だからだろう。俺は校門に寄りかかり、気だるそうにスマホをいじっていたひとりの女子に気付くことができなかった。


「今日はいい日だなー…ルルルー」


「おいコラ」


さて、帰ったらなにしよう。弱いと思われてフレンド切られたら嫌だし、やっぱりレベルあげとくかな。いや、気分がいいし本屋に行くのもアリか。

そういえば気になっていたラノベが今日発売だったはず――



「無視すんな!」


「ひでぶっ!」


意識を完全に自分の世界に飛ばしていた俺は、その意識外の攻撃に対応することができなかった。

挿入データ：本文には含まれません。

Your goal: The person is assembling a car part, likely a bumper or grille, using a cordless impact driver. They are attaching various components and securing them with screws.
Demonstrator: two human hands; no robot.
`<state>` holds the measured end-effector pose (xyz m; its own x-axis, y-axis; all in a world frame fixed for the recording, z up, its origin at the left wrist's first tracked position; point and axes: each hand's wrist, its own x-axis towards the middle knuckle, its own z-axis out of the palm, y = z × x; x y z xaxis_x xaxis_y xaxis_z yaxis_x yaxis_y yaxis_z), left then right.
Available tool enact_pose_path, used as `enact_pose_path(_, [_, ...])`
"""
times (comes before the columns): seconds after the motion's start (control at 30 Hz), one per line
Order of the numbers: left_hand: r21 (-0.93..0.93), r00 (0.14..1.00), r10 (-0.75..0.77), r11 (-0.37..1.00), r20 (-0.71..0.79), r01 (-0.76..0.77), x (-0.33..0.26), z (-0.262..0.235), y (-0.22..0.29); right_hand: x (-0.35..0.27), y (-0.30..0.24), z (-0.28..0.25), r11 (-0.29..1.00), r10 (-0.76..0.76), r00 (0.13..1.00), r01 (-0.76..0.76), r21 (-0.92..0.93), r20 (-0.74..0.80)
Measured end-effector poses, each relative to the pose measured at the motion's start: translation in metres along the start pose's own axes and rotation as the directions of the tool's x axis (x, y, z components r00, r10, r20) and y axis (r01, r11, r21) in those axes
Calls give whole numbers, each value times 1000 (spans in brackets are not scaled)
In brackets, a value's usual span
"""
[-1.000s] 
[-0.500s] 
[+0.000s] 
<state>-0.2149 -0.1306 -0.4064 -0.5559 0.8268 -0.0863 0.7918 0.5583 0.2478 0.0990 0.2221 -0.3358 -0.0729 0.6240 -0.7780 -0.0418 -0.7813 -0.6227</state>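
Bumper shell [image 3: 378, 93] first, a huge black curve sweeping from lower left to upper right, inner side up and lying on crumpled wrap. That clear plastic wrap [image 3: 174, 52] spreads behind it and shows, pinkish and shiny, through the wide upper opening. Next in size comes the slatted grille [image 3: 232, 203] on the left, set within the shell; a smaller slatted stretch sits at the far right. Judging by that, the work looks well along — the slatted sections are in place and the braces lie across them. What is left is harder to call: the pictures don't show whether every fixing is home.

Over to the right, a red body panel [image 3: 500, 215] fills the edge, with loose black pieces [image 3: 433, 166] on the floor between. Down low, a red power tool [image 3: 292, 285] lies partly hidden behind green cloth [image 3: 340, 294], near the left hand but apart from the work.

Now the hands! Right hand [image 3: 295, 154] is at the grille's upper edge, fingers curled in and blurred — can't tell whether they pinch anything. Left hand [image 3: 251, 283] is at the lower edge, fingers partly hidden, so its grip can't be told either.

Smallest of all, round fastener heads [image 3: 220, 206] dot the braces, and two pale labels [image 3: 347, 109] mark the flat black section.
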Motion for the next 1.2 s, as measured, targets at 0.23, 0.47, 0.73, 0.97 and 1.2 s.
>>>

背後からの強烈なタックルを受け、俺は無様な悲鳴を上げてしまう。

肺から息が吐き出され、体が危険信号を脳に伝える。

めっちゃ痛い。それが俺の脳細胞が出した結論だった。


「おっ、おう!…うごぅ…!」


「なにオットセイみたいな声出してんのよ、アンタとうとう野生に帰っちゃったわけ?」


思わずたたらを踏んで痛みにのたうち回る俺に慈悲のカケラもない罵声が飛んできた。

女子のようだが、この声の主こそ間違いなく俺にタックルを食らわせてきた犯人だろう。


いじめか?ぼっちすぎてついに俺もいじめの標的になってしまったのか?

だが、俺はもうぼっちではない。友達ができたのだ、愛と勇気だけが俺の味方の日々は終わった。だけど勇気くん、今だけはもう一度俺に力を貸してくれ――


俺はなけなしの勇気を振り絞り、背後へと振り返った。

暴力は苦手だが、やるというならやってやる!

そんな意気込みを決め込んだわけなのだが…


「…はれ?天華…なのか?」


「なんて顔してんのよ、相変わらず間抜け面してるわね。アンタは」


そう言って鼻を鳴らす赤毛の少女。

俺の幼馴染にして、いまやカーストトップのリア充。

来栖天華が仁王立ちして、俺を睨みつけていた。


…なんでこいつがここにいるんだ?


思わず自分の頬をつねるほど、俺は今の状況を信じられずにいるのだった。